## Your objective
The exact lines of the listing, from its first through the line that contains "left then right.", are to make up the answer, and pictures are to be left out.

────────

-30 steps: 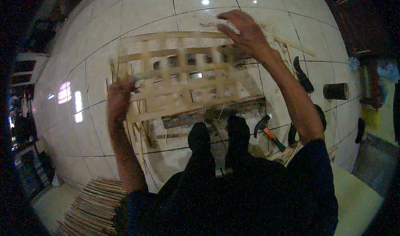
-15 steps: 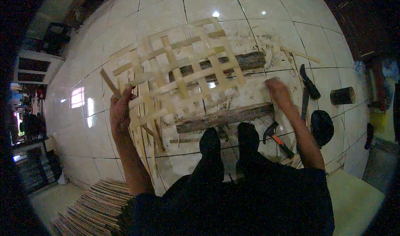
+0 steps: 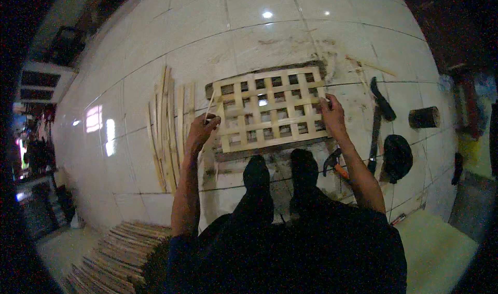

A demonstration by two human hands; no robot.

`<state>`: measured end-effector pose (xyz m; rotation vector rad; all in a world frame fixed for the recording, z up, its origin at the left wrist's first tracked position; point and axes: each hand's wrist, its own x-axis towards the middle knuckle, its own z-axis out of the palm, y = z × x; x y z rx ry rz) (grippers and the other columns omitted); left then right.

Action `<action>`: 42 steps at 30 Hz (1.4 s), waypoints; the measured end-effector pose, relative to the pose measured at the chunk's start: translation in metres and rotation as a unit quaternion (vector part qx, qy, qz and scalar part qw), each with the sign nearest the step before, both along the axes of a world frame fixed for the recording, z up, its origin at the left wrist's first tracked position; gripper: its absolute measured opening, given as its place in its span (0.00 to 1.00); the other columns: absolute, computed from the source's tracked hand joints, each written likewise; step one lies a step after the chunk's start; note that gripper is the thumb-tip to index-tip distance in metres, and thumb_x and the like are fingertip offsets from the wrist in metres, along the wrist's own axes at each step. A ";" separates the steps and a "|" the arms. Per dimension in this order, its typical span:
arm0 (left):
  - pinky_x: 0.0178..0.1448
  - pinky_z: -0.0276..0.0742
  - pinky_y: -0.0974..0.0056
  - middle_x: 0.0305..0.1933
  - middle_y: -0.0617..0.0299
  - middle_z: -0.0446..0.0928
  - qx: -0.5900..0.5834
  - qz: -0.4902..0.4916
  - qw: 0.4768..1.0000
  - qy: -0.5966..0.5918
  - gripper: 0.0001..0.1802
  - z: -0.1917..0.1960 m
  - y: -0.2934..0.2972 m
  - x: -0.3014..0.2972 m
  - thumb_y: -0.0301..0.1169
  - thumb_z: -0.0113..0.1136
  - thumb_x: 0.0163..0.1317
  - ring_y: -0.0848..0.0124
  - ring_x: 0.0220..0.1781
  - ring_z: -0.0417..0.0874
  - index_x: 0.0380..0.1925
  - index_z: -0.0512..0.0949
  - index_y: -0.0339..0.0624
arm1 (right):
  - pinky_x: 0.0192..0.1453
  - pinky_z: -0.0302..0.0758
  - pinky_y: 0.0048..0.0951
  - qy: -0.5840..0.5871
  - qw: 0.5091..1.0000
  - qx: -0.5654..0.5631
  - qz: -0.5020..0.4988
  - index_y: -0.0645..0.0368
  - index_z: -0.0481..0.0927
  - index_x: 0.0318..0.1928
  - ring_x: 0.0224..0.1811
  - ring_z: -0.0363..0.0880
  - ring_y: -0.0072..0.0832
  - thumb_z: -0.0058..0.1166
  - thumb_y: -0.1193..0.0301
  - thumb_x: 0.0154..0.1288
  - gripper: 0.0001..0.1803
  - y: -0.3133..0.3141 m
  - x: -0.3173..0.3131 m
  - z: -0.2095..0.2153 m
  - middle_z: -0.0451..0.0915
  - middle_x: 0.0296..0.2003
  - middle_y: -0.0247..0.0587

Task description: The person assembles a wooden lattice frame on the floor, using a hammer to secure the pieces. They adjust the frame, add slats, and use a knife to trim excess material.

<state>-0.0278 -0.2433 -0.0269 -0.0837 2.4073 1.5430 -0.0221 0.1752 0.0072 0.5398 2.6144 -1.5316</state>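
Note:
A lattice of pale, flat woven strips (image 3: 259, 118), which look like bamboo, lies across two rough wooden logs (image 3: 270, 153), one under its far edge and one under its near edge. At its left edge my left hand (image 3: 202, 132) is closed, the fingertips pinching the border. A thin pale strip (image 3: 210, 104) rises from those fingers along that side. On the opposite edge my right hand (image 3: 333, 118) grips the lattice, its thumb and fingers closed on the border. Both logs are mostly covered by the lattice.
Several long loose strips (image 3: 168, 133) lie to the left. On the right are a claw hammer (image 3: 336, 164) with an orange handle, a long blade (image 3: 374, 133), a dark curved sheath-like piece (image 3: 383, 99), a short log piece (image 3: 424, 117) and a black bundle (image 3: 398, 158). Bundled sticks (image 3: 114, 257) sit lower left.
The lattice has come down from a raised, tilted position onto the logs. My left hand has moved right with it, and my right hand has closed on its right edge.

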 end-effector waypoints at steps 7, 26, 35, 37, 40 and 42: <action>0.37 0.72 0.63 0.27 0.57 0.80 -0.069 0.029 0.996 -0.054 0.19 0.022 0.011 0.004 0.43 0.59 0.60 0.69 0.31 0.79 0.31 0.80 0.34 | 0.40 0.76 0.31 0.012 1.000 -0.021 -0.004 0.63 0.71 0.54 0.34 0.78 0.28 0.46 0.64 0.69 0.18 0.011 -0.002 -0.033 0.81 0.33 0.41; 0.36 0.76 0.47 0.31 0.50 0.79 -0.341 -0.053 0.932 0.107 0.14 0.070 0.066 0.059 0.42 0.62 0.56 0.49 0.36 0.81 0.36 0.75 0.46 | 0.52 0.73 0.39 0.048 0.973 -0.030 0.223 0.65 0.70 0.54 0.49 0.76 0.42 0.46 0.58 0.70 0.23 -0.059 0.046 0.043 0.77 0.46 0.54; 0.49 0.74 0.50 0.46 0.44 0.75 -0.151 -0.127 0.935 0.295 0.26 0.043 0.122 0.071 0.38 0.66 0.54 0.47 0.48 0.77 0.49 0.69 0.38 | 0.47 0.78 0.30 -0.072 0.973 -0.216 -0.023 0.59 0.72 0.49 0.40 0.78 0.25 0.49 0.62 0.70 0.15 -0.041 0.112 -0.047 0.77 0.40 0.38; 0.56 0.71 0.51 0.50 0.42 0.72 -0.290 0.057 0.897 0.329 0.32 0.033 0.093 0.047 0.38 0.68 0.53 0.48 0.54 0.72 0.53 0.67 0.33 | 0.47 0.79 0.30 -0.110 0.955 -0.268 -0.069 0.59 0.72 0.49 0.40 0.78 0.26 0.49 0.62 0.70 0.15 -0.025 0.119 -0.044 0.77 0.40 0.38; 0.50 0.73 0.60 0.46 0.45 0.74 -0.068 0.196 0.971 0.121 0.30 0.035 0.072 0.011 0.39 0.63 0.59 0.59 0.47 0.76 0.54 0.66 0.29 | 0.46 0.79 0.31 -0.094 0.903 -0.401 -0.124 0.59 0.71 0.50 0.40 0.78 0.27 0.50 0.62 0.70 0.15 -0.021 0.124 -0.025 0.77 0.41 0.39; 0.47 0.74 0.63 0.42 0.48 0.76 0.049 0.231 0.972 0.010 0.29 0.034 0.063 -0.003 0.38 0.61 0.61 0.63 0.41 0.78 0.54 0.66 0.28 | 0.46 0.79 0.31 -0.001 0.972 -0.227 -0.064 0.58 0.70 0.50 0.41 0.78 0.28 0.49 0.63 0.70 0.15 -0.013 0.139 -0.061 0.76 0.41 0.38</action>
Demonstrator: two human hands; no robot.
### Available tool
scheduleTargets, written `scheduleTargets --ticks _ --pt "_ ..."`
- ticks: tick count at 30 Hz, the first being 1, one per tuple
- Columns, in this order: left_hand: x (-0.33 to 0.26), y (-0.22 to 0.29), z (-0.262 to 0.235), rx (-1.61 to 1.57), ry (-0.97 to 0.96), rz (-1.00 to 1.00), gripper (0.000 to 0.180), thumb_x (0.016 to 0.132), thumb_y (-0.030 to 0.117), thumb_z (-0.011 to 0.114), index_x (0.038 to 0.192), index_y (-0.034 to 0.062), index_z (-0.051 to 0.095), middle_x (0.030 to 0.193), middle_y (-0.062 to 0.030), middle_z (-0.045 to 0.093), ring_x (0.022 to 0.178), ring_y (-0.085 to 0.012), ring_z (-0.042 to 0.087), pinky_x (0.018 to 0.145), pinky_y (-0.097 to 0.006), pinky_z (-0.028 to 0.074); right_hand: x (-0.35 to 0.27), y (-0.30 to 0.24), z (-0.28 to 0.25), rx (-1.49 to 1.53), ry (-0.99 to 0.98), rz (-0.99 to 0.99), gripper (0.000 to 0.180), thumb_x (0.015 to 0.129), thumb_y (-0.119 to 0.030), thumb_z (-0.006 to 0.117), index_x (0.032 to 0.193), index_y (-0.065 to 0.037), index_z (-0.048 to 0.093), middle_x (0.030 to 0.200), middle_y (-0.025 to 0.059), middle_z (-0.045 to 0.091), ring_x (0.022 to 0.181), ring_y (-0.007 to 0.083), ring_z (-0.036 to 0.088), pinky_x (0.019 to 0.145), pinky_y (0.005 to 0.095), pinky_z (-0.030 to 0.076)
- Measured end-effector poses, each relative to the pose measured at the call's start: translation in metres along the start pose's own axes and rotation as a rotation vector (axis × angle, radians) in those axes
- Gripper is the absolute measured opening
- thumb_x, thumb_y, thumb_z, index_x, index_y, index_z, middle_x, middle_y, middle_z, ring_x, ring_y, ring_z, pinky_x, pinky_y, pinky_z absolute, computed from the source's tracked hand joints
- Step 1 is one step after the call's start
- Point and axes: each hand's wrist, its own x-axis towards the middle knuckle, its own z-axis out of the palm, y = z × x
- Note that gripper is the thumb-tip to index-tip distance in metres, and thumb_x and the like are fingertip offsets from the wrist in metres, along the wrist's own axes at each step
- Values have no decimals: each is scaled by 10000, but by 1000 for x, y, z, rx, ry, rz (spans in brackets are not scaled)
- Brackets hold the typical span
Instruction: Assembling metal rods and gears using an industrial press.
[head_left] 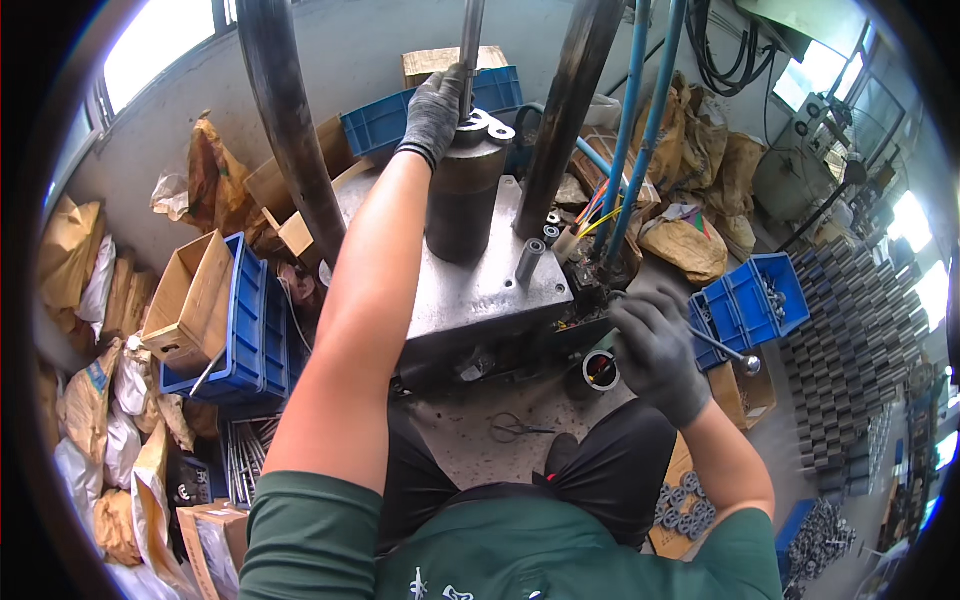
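Note:
My left hand [435, 112], in a grey glove, is closed around an upright metal rod [472, 40]. The rod stands at the top of a dark steel cylinder [466, 205] on the metal press table [420, 290]. A pale flat piece with a round hole [500, 131] lies on the cylinder's top, beside the rod. On the right, my other gloved hand, the right hand [655, 355], wraps over a lever [715, 343] with a ball knob at its end. Its fingers are slightly blurred. A small metal sleeve [531, 260] stands near the table's front right corner.
Two thick dark columns [285, 120] [570, 115] rise beside the cylinder. Blue hoses [640, 130] hang at the right. A blue bin [750, 300] holds metal parts. Stacked metal tubes [850, 350] fill the far right. Scissors [515, 428] lie on the floor.

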Motion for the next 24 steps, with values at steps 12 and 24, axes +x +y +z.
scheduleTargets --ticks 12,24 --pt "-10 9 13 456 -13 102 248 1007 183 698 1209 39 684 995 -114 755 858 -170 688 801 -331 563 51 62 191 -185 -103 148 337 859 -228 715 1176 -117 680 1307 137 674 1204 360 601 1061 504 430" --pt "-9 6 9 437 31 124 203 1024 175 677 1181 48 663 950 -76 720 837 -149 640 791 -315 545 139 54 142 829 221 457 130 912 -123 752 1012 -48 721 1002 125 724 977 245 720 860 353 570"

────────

## Output below
-30 steps: 
-15 steps: 
+0 steps: 

A demonstration by two human hands; no robot.

`<state>`: measured end-effector pose (xyz m; rotation vector rad; all in a world frame fixed for the recording, z up, its origin at the left wrist's first tracked position; point and axes: each hand's wrist, its own x-axis towards the middle knuckle, its own z-axis out of the palm, y = z × x; x y z rx ry rz) (grippers and the other columns omitted); left then right.

That's the full output for the exercise.